In 2001, Dianna earned the doctorate in public health from the University of Texas-Houston Health Sciences Center School of Public Health. To celebrate, Ken surprised her with a subscription to HBO so she could watch her favorite show. Last year, they learned about a conference on The Sopranos, to be hosted by Fordham university in New York. Each submitted a presentation proposal, and both were accepted.
Dianna focused on healthcare issues that might have confronted the Sopranos, hardly in a position to have group health insurance. “The audience seemed to love it,” Dianna said. New York media covered the session, and The New Yorker singled her out. The conference ended with a bus trip to Sopranos locations in New Jersey.
Rivers has extensively researched the healthcare system in the United States and other nations. She has visited medical sites, historical and current, and conducted interviews with hospital administrators, doctors, nurses, patients and members of the public.
“I have been in a position to see from the inside how our healthcare system works, how it does what it does well and how it falters,” she said.
“In the 21st century, the United States remains the only major industrialized democracy without universal healthcare. Nearly 50 million Americans have no health insurance at all, and many millions more are substantially under-insured.”
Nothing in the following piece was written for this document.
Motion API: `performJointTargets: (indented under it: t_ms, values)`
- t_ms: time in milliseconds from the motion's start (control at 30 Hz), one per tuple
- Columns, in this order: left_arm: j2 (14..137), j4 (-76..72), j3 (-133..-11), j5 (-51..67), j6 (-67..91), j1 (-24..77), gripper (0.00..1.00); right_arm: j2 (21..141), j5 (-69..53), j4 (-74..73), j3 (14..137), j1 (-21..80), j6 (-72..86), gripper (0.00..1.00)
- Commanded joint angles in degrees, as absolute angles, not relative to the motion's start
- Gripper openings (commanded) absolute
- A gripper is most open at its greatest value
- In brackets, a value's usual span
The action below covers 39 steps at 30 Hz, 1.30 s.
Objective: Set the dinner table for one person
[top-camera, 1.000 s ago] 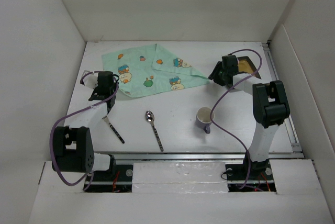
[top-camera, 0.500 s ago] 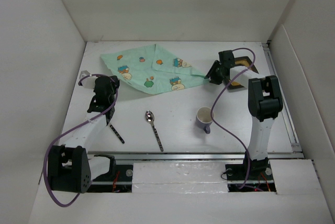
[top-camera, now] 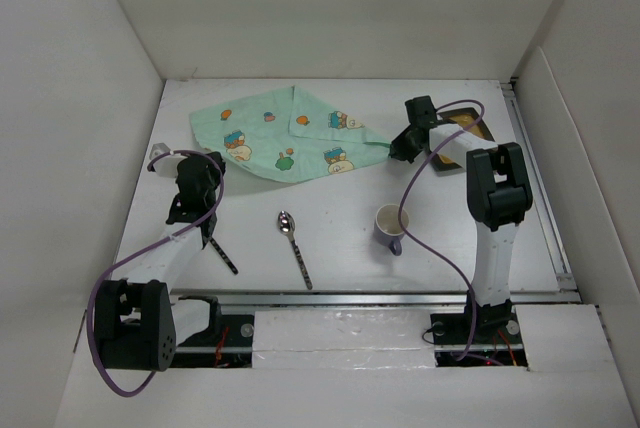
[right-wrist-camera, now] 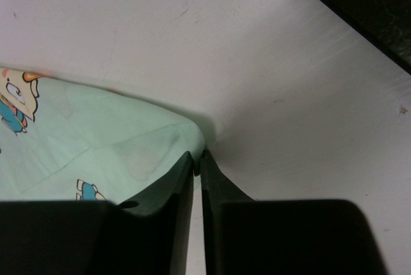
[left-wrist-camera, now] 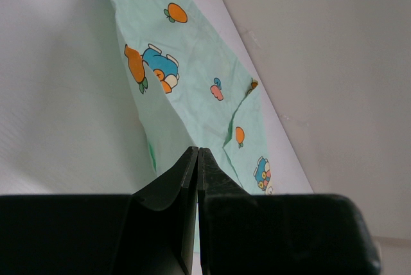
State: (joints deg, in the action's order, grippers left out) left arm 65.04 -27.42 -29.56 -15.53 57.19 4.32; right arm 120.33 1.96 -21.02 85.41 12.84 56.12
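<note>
The dinner table [top-camera: 350, 266], a big flat white worktop walled on three sides, fills the middle of the overhead frame. The mint-green cartoon-print cloth placemat [top-camera: 270, 143] lies askew on it in the upper centre, with a flap folded over along its upper right. The right gripper [right-wrist-camera: 197, 156] is clenched on the placemat's right-hand corner, which humps up against the fingertips in the wrist view. The left gripper [left-wrist-camera: 196, 151] has its fingers pressed flat together with no gap; fabric runs behind them, but whether any is nipped I cannot tell. That is the main hazard: if only one corner is truly held, a pull toward the lower part of the frame would likely swing the cloth round that corner and bunch it rather than slide it square. The right pinch looks to sit at the very edge, so a sharp tug could let it slip free. The fold will probably not open unless the two ends are drawn apart. A drag downward also leads toward the silver metal spoon [top-camera: 294, 246], the purple ceramic mug [top-camera: 390, 226] and the slim dark-handled utensil [top-camera: 222, 253] in the lower centre. The trailing hem could sweep the cutlery or catch the mug and tip it.
</note>
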Motion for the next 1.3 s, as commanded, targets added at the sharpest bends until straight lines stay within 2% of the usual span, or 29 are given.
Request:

The healthcare issue is so important to Rivers because, she said, “It is relevant to all of us. Our health is the most important thing we have. Even though you and I might have great health insurance, people in our own families might not – or might have lost it. You see what happens when you aren’t able to have good preventive care – maybe you haven’t had a physical in years and years. One day, you get very sick, and you could have prevented it.” Nursing News and other healthcare publications carried word of her
lecture, as did alumni publications, prompting emails from colleagues across the country. Among many honors, Rivers earned the College of Arts and Sciences’ Excellence in Teaching Award, a Lamar Research Enhancement Grant and the Texas Nursing Association’s “Dedicated to Caring” Award.
Rivers has cared for patients as a nurse, supervisor and administrator. “As an administrator, you have a broader view of what’s going on in the hospital. That’s what I love about it. Even though you’re not a bedside nurse, you are part of the big picture.”
Seamlessly, Rivers made the transition from hospital hallways to the halls of higher learning – though she maintains her associations with healthcare settings during clinicals and hands-on opportunities for students, such as the Nightingale Experience.
“My Lamar career has enabled me to do both teaching and nursing,” she said. “We have the best nursing students in the country, and it’s wonderful to work with them.”